I wouldn't use event notification for updating tightly associated objects. Events are too loosely associated for objects that have strict dependencies. If I call some CRUD method on a user like #delete, I would expect the correct tables to be updated (usually tables joined in some way) and if the transaction was successful I would post an event to any listeners like the User Manager View for the UI or a Listener that sends an email to the email list owner. I would not make these listeners things that enforce data-integrity. You also have to decide who owns what? Does the email recipient own the Payroll user? Is the Payroll user the same object as the System user? Maybe the System User has an email address field? If the subordinate was being deleted you would have to go to the parent and delete that first and work your way down. But there is not reason to keep the entire object graph in memory at all times. I would have the Objects model behavior on the state that is in the database, but essentially be stateless or transient. This way I could use them as objects with knowing whether they were all in memory or the database. I wouldn't have to sweat interdependencies in the memory model and possible drift from the database state. Everything becomes simpler. But to clients of the objects, it still looks like they are just dealing with objects. -- RobertDiFalco

I would post an event to any listeners like the User Manager View for the UI or a Listener that sends an email to the email list owner.

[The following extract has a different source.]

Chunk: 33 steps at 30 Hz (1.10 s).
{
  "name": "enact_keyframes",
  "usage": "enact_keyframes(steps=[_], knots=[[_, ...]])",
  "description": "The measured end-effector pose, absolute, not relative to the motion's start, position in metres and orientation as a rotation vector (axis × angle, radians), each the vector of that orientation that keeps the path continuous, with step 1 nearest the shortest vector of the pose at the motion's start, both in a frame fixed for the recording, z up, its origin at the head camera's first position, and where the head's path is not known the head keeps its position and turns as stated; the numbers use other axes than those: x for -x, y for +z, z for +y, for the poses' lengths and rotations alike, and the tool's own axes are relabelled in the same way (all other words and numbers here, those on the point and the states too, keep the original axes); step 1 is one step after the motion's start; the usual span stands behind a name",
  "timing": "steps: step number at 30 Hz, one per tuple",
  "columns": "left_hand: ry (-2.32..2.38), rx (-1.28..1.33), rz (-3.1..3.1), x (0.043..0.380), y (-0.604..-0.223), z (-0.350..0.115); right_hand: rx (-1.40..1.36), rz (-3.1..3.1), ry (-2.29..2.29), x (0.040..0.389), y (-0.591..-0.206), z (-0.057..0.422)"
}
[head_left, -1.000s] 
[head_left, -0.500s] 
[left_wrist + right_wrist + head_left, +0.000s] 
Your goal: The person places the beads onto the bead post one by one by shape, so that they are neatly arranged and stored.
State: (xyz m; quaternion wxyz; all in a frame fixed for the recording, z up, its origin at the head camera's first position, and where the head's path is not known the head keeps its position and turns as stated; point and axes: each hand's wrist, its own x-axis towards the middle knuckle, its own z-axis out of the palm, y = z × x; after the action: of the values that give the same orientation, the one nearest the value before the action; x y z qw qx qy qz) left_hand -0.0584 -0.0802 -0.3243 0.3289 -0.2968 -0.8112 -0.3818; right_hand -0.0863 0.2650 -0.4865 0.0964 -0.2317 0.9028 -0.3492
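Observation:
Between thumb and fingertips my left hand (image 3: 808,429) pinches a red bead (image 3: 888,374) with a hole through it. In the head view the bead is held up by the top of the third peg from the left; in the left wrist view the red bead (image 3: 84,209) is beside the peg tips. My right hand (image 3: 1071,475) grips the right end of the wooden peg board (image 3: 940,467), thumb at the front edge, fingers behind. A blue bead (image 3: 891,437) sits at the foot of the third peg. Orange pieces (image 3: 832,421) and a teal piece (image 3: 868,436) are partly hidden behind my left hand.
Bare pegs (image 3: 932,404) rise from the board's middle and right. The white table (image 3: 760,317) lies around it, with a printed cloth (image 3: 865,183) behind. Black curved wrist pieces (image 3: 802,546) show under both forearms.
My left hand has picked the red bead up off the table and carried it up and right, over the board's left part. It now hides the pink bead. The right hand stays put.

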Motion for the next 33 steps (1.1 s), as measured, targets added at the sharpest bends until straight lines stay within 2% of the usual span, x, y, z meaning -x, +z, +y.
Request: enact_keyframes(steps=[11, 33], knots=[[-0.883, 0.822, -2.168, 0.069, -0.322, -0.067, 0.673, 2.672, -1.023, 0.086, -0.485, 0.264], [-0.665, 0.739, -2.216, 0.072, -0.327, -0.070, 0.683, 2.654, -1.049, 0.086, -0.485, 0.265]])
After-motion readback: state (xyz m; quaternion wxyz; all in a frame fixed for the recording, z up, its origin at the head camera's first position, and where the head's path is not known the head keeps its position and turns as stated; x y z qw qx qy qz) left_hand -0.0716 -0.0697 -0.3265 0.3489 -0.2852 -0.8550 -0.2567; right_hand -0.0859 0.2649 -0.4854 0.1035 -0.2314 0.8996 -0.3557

I don't see the mechanics of this. Usually notification is done via an observer pattern where objects register with one another. If a user has a new credit card and other objects have registered for this event, then the event would be posted. The listeners would need to be in memory to get the event and take action. The registration is an object relationship at a base class level. I don't know how the registered object could be faulted in. I am not sure why listeners are not a good way to update relationships. It seems very clean to me. How about if yhour objects are large, say lik a car schematic. Do you really want to fault the car in every time it is needed?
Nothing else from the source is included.